Our goal is to build a three-level hierarchical linear model based on complex survey design in Stata. I am struggling to combine the svy and meglm commands when our nested variables for the model do not relate to our stratified sampling key variables.

Background on the survey design: Our data is from a stratified sampling design. Our primary strata are 10 intervention regions. Intervention areas mapped onto small areas layers (SALs) covering targeted areas. Across the 10 regions, there were ~3000 SALs targeted for intervention. We selected a simple random sample of SALs in the intervention areas in each region. A systematic random sample of available households within each sampled SAL was selected to obtain required sample size (sample size per region was designed to be proportional to the population in the sub-region areas selected for intervention). The svyset command is as follows:

Code:
 svyset sal, strata(region) fpc(sal_tot) weight(sample_weight) vce(linearized) singleunit(missing)
I understand that meglm is compatible with svy in Stata: after specifying svyset, we can call svy: meglm. However, after calling the following lines:

Code:
 svyset sal, strata(region) fpc(sal_tot) weight(sample_weight) vce(linearized) singleunit(missing)

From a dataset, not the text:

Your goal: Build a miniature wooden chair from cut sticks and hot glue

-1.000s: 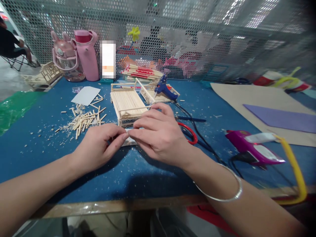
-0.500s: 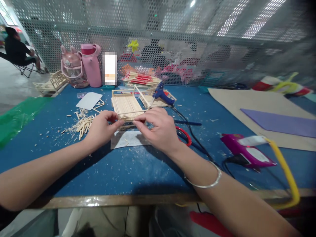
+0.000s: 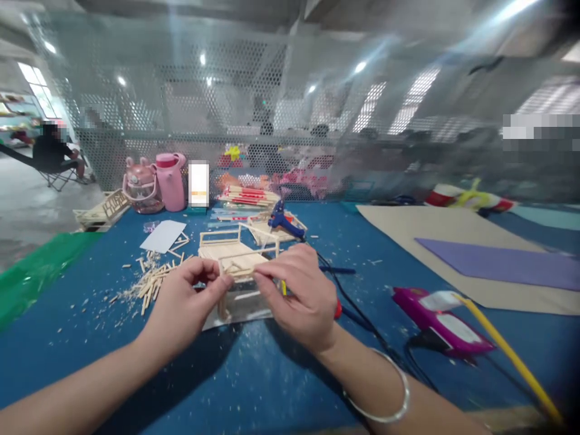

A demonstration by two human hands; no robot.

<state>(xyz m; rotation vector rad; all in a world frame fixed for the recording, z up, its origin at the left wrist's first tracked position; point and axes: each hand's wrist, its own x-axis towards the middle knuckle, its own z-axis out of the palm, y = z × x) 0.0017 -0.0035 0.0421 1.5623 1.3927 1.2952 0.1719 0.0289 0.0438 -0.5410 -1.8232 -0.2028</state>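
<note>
Between my hands is a small wooden stick frame [image 3: 238, 254], with a slatted floor and thin rails, its near side lifted off the table. My left hand [image 3: 193, 296] pinches the near left corner between thumb and fingertips. With thumb and forefinger, my right hand [image 3: 301, 296] grips the near right part of the same edge. My fingers hide parts of that edge. Under the frame lies a pale sheet [image 3: 240, 314]. A heap of short cut sticks [image 3: 154, 284] is beside my left hand, and a blue glue gun [image 3: 285, 220] rests behind the frame.
A purple device [image 3: 446, 323] with a yellow strap sits at the right. Further back are brown cardboard [image 3: 389, 232] and a purple sheet [image 3: 489, 266]. Pink bottles [image 3: 171, 184] and a stick bundle [image 3: 249, 196] stand before a perforated screen. A seated person [image 3: 54, 151] is far left.
The camera view has tipped upward, so the table sits lower in the picture. The stick frame's near side is raised and tilted more, with both hands still on it.
</note>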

svy: meglm outcome gender alcohol drugs poverty age || relational_factor1: || relational_factor2:
I get the following error message:

Code:
 hierarchical groups are not nested within sal
an error occurred when svy executed meglm
All examples online that combine svy and a hierarchical model have a survey design whose "levels" (clusters, strata, primary sampling units, etc.) are the same levels used in the hierarchical model. For example, say that schools were sampled, then classrooms from each school were sampled, then students from each classroom were sampled - the hierarchical model examples based on this survey design simply seek to create nests where level 1 is student, level 2 is classroom, and level 3 is school.

Our research question for this model, though, is different - we are looking at individual- (level 1), interpersonal- (level 2), and community-level (level 3) factors predicting outcome. These variables do not have anything to do with the SALs or regions that make up our complex survey design. Based on my research, I am thinking that I might need to specify weights at each higher level in the svy: meglm call. However, I am not sure how to calculate these weights, given that the relational_factor1 and relational_factor2 variables are not SAL- or region-based... Any help?